At the hackathon I decided to look into the problem of scan resistance a little more. A hundred CS papers have proposed better algorithms; I settled on 2Q. Or at least something inspired by it, as the final result is more or less different depending on your squint.
Reading the paper is the best way to understand exactly what they’re doing. I’ll just summarize the highlights that I thought were applicable. The main insight is that in addition to LRU’s current working set and previous working set, there’s a third working set: the long term working set. We start by assuming that a buffer is in the current working set, then quickly move it to the previous working set (or sets; they keep quite a long history). If we need that buffer again, that’s a hint that it’s really in the long term working set. To conserve memory, 2Q doesn’t actually keep the previous working set data cached in memory. Only the addresses are retained which is enough to determine when a cache miss is new data vs previously seen data.

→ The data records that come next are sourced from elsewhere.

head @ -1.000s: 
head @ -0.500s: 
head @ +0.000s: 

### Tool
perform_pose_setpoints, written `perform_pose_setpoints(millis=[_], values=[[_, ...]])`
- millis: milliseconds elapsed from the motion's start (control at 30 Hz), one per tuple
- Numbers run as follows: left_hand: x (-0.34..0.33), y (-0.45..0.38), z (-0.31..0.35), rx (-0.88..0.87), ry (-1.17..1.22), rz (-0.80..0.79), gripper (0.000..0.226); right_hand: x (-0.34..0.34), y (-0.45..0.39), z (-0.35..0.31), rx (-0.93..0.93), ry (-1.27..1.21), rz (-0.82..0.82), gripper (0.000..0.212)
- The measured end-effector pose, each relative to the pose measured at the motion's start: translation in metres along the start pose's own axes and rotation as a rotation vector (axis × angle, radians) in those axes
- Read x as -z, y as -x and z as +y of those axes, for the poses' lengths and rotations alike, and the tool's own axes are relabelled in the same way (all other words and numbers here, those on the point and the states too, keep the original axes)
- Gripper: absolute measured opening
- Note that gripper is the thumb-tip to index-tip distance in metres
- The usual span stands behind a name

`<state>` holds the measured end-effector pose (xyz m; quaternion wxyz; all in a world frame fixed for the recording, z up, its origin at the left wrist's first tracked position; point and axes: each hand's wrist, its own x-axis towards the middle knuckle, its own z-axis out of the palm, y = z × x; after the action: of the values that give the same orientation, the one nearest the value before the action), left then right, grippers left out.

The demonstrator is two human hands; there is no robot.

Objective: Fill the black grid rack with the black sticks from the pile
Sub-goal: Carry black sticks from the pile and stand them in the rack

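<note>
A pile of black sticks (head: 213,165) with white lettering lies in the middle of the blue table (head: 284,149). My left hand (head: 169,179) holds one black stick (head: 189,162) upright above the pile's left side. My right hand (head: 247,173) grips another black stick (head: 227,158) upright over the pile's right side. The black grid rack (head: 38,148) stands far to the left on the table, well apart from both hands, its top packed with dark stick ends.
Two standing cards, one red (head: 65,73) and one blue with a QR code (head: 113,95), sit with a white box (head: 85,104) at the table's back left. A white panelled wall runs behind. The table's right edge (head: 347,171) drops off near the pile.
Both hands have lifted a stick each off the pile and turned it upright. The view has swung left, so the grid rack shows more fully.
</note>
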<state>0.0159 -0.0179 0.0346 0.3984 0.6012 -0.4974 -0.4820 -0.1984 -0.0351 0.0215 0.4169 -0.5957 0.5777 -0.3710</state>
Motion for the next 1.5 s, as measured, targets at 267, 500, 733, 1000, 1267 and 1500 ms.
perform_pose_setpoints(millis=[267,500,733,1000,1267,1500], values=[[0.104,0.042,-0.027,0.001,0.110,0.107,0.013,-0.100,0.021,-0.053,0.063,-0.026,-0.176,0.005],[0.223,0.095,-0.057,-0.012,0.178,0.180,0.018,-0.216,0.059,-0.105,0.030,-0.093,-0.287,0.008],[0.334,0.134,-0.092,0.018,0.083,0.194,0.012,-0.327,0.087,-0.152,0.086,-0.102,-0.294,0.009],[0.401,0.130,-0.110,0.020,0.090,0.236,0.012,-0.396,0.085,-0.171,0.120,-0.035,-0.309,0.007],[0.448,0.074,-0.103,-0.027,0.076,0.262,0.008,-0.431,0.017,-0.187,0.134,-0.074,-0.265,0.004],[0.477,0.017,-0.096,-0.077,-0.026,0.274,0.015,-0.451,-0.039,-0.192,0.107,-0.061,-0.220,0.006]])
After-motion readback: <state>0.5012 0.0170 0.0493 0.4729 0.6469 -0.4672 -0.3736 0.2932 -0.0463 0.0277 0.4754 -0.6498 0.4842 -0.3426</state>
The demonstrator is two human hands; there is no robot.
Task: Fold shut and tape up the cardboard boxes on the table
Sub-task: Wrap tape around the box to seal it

The 2Q algorithm is scan resistant. The memory reserved for current working set is kept quite small; most of it is dedicated to long term. This keeps transient data out. At the same time, the long term list is itself managed as LRU, so it’s responsive to changes. All good.
Earlier, I refactored the buffer cache interface so that the line between the buf cache and buf midlayer was better defined. The bufcache family of functions does all the work now, allowing us to make algorithm changes in one place. At the time I was experimenting with a different LFU style algorithm, but it was sufficient to prove the interface would work. 2Q represents the first real world test.
not quite 2Q
The code in OpenBSD resembles 2Q, but contains some significant differences as well. In large part, this is because I had another priority: ease of implementation. 2Q keeps a history of past buffer addresses to know when a miss was previously in the cache; bufcache doesn’t provide that capability in its current form. There were some other obstacles as well. The result is that I tried to implement the simplest variation I could, while also considering future plans. There are comments in the code as well, but I repeat the explanation here.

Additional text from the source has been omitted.